The Role Of Sensorimotor Function Associative Memory And Reinforcement Learning In Automatic Acquisition Of Spoken Language By An Autonomous Robot
The Role of Sensorimotor Function, Associative Memory and Reinforcement Learning in Automatic Acquisition of Spoken Language by an Autonomous Robot
Stephen E. Levinson
The Strong Theory of AI is clearly expressed in Turing's seminal 1950 paper in which he proposes the infamous ``Turing Test'' for intelligent behavior. The intuition behind his elaborate argument is that the Universal Turing Machine is capable of performing virtually any symbol manipulation process and is therefore sufficient for creating a mental model of the world. The preferred realization of this idea is a synthetic model, complete in every detail, that computes a symbolic representation of meaning from natural language text. This process is to be based on predetermined operations on predefined symbols. The symbols and operations are to be determined by some combination of scientific observation, introspection and divine inspiration.

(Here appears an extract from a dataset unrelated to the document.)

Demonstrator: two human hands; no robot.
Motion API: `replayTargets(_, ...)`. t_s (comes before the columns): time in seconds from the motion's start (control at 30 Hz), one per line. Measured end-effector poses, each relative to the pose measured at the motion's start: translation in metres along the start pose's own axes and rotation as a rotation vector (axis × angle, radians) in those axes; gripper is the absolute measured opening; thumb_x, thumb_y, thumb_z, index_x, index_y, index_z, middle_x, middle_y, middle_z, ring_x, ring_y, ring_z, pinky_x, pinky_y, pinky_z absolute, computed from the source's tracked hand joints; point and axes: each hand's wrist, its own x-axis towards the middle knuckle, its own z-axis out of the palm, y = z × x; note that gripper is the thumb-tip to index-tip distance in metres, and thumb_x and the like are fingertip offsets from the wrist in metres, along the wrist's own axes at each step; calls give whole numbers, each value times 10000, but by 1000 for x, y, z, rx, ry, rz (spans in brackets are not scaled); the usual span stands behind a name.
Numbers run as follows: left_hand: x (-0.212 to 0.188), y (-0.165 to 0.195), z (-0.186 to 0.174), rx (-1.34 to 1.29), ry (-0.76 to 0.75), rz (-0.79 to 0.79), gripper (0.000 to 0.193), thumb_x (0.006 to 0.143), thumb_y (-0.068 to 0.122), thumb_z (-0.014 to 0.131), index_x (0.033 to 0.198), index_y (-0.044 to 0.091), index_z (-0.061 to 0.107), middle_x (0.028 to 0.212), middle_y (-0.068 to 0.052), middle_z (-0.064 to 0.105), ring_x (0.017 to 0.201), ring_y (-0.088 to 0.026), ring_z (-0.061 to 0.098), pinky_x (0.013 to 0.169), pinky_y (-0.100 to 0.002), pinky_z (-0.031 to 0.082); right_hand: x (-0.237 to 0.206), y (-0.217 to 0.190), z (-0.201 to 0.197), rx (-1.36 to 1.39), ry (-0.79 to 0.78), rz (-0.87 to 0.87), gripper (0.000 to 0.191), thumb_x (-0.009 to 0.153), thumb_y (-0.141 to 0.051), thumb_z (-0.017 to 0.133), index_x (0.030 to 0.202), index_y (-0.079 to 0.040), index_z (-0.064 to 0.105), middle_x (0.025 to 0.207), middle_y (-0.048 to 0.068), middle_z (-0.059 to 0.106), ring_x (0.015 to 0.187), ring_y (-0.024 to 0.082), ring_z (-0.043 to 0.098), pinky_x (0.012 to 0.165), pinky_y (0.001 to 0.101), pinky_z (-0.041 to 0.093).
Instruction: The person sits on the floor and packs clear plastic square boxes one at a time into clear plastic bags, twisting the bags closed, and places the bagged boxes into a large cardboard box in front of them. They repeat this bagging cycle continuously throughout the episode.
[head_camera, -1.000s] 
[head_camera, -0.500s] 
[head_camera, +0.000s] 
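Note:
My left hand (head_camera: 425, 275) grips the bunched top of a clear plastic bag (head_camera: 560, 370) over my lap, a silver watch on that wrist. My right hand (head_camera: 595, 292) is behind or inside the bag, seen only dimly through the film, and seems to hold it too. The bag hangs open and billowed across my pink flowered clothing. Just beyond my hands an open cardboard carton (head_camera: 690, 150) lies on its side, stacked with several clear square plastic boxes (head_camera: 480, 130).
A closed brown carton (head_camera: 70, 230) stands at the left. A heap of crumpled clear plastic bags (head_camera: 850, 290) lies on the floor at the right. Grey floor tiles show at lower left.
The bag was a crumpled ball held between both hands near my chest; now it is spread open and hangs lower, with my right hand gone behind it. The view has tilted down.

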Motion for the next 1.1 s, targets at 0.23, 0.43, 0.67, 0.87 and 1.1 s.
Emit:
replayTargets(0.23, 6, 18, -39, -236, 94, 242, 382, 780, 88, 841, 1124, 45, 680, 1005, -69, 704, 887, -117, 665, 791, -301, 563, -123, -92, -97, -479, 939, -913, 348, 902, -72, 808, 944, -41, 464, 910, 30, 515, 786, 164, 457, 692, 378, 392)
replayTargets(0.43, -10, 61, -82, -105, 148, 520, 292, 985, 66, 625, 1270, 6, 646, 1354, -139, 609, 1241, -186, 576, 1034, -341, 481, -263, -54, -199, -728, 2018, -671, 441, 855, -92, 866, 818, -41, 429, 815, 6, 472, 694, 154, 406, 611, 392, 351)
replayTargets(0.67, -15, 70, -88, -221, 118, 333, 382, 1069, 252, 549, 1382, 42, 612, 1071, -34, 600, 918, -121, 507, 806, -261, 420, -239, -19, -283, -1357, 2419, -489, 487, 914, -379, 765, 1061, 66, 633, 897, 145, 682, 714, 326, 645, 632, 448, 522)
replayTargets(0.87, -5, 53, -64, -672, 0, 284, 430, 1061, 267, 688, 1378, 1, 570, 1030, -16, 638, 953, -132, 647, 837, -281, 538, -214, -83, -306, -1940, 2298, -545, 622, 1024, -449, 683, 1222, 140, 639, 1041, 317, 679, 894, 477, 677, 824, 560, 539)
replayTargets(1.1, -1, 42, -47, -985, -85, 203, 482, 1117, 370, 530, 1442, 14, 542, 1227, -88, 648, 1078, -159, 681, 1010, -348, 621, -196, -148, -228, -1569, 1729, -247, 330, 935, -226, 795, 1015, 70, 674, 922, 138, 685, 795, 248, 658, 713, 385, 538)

In the penultimate paragraph of this paper, Turing offers an astounding and often overlooked alternative suggesting that the symbols and relations amongst them could be learned from real-world sensory data. In fact, he urges that both approaches be tried. It may be argued that both approaches conform to the Strong Theory of AI but in significantly different ways. The direct synthesis is predicated on a discrete symbolic model perfectly isomorphic to reality and unaffected by any uncertainty present in the physical world. This approach assumes that the sensorimotor periphery may safely be ignored. The alternative theory uses the computational power of the Turing Machine to analyze the physical processes from which distributed symbols and structures, derive. Thus, cognitive function emerges from physical measurement and mathematical description of the experience of and participation in reality.
A unification of these two complementary interpretations of the Strong Theory leads to the following hypothesis about brain, mind and language. The disembodied mind is a fantasy. Thought is almost exclusively the product of the vast associative memory called the brain. The memory is able to capture spatiotemporal order and represent it episodically. Thus there can be no isolated perceptual or cognitive functions. Memory is built up from instincts by the reinforcement of successful behavior in the real world at large. As a cognitive model of reality is acquired, a linguistic image of it is formed primarily in response to semantic information. Other levels of linguistic structure exist to make semantics robust to ambiguity. When the language is fully acquired, most mental processes are mediated linguistically and we appear to think in our native language which we hear as our mind's voice.
We are now testing this hypothesis experimentally by constructing an autonomous robot and training it by reinforcement methods to ascertain to what extent it is capable of acquiring language. To date the robot has attained some simple visual navigation and object manipulation abilities which it can perform under spoken command.